More than 90 Northern Cheyenne youth complete 400 mile relay run at Two Moons Gravesite

For the last 24 years, about 100 Northern Cheyenne youth embark on a six day, 400 mile relay style run starting at Fort Robinson in Nebraska.  The runners travel through South Dakota and Wyoming before completing the run in Busby, Montana at the Two Moons gravesite.

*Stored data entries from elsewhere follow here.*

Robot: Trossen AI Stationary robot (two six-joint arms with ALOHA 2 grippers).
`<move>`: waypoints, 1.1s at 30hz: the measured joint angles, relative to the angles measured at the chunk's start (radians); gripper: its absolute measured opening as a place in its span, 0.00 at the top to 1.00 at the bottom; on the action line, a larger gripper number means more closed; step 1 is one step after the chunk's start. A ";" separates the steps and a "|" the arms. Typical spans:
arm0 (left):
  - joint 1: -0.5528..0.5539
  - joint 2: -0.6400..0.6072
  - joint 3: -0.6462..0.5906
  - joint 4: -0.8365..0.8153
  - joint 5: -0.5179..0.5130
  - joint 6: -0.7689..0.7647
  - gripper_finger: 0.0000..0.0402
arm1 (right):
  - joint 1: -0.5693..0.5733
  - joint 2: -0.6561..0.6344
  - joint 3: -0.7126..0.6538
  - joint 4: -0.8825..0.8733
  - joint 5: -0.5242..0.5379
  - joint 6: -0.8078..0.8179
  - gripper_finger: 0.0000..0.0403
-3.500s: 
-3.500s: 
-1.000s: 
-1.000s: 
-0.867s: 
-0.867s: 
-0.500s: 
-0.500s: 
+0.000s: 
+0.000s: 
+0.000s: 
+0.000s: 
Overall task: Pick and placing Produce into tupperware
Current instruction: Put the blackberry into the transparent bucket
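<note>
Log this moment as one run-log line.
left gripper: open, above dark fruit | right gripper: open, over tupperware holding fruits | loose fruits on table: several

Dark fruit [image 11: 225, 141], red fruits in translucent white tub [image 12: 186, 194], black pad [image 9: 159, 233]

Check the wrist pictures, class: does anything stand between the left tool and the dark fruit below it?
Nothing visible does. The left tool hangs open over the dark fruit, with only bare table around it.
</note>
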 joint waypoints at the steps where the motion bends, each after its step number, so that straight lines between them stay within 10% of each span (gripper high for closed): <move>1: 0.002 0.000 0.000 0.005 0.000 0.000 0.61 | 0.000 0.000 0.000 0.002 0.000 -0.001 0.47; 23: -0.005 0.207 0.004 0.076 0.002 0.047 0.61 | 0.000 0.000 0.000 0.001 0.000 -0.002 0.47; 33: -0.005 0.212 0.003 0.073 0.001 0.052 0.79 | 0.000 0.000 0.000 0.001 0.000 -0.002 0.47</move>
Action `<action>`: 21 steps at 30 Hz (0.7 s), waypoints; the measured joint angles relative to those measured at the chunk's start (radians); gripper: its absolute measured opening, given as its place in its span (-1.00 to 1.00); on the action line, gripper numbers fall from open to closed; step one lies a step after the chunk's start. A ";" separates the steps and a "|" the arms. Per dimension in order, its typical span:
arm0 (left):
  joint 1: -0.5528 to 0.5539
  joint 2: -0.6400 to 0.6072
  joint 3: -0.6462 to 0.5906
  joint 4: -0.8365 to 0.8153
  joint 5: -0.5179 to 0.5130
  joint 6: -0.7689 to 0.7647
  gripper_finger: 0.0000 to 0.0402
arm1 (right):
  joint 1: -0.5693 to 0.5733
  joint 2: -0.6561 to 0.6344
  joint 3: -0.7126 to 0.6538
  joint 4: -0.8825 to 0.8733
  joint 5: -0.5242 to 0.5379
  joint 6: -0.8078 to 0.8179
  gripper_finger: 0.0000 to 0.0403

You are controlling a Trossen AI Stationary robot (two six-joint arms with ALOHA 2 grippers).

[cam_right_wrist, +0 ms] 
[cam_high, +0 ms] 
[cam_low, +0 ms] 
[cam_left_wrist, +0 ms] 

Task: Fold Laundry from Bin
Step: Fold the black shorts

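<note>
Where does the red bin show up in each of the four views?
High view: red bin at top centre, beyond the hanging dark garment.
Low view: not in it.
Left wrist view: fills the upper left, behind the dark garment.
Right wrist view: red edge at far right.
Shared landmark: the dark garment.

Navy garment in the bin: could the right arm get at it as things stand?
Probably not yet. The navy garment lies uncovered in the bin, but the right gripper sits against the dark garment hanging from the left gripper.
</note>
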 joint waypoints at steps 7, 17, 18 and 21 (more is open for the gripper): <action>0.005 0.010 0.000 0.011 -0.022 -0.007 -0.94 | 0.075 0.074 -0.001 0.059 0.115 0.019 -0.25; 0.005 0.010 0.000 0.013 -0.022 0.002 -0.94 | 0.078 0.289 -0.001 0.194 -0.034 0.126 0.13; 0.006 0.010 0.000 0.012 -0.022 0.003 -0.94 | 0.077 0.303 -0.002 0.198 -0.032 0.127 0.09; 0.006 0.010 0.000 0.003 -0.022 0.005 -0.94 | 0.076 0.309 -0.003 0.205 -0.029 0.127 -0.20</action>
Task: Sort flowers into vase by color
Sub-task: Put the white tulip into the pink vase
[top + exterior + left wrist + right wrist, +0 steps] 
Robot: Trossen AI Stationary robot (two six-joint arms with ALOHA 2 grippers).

The run honors the Northern Cheyenne who escaped from Fort Robinson in 1879.

Chaperone Cinnamon Spear Kills First has been participating in the run for 14 years and believes it teaches the youth a valuable history lesson that they can't get anywhere else. 

"We're teaching history to our youth that is not taught in schools and this event is one way for them to connect to the truth of this country and the history of our Cheyenne people as well as the state of Nebraska, South Dakota, Montana all of those states, this history happened there," says Kills First. 

With temperatures dipping below zero throughout the day, the physical aspect of the run took a backseat in the minds of the young runners as they needed to be mentally strong and find a way to keep going.

Mario Spotted Elk who has done the run before says "what motivated me was my family and friends, my confidence... because going through stuff at the time and going on a promise run helps you a lot in spirituality and friends and family helps me a lot and pushes me to keep going."

For past runners like Krystal Two Bulls, whose parents founded the run, she still takes away lessons learned from when completed the run as a youth. 

"When you complete four hundred miles in like one degree weather or zero degree weather and then you get back, I mean there's no feeling like that," says Two Bulls.  "There's nothing that feels better than knowing you did that, you accomplished that and that when you encounter other things that are tough, it won't compare."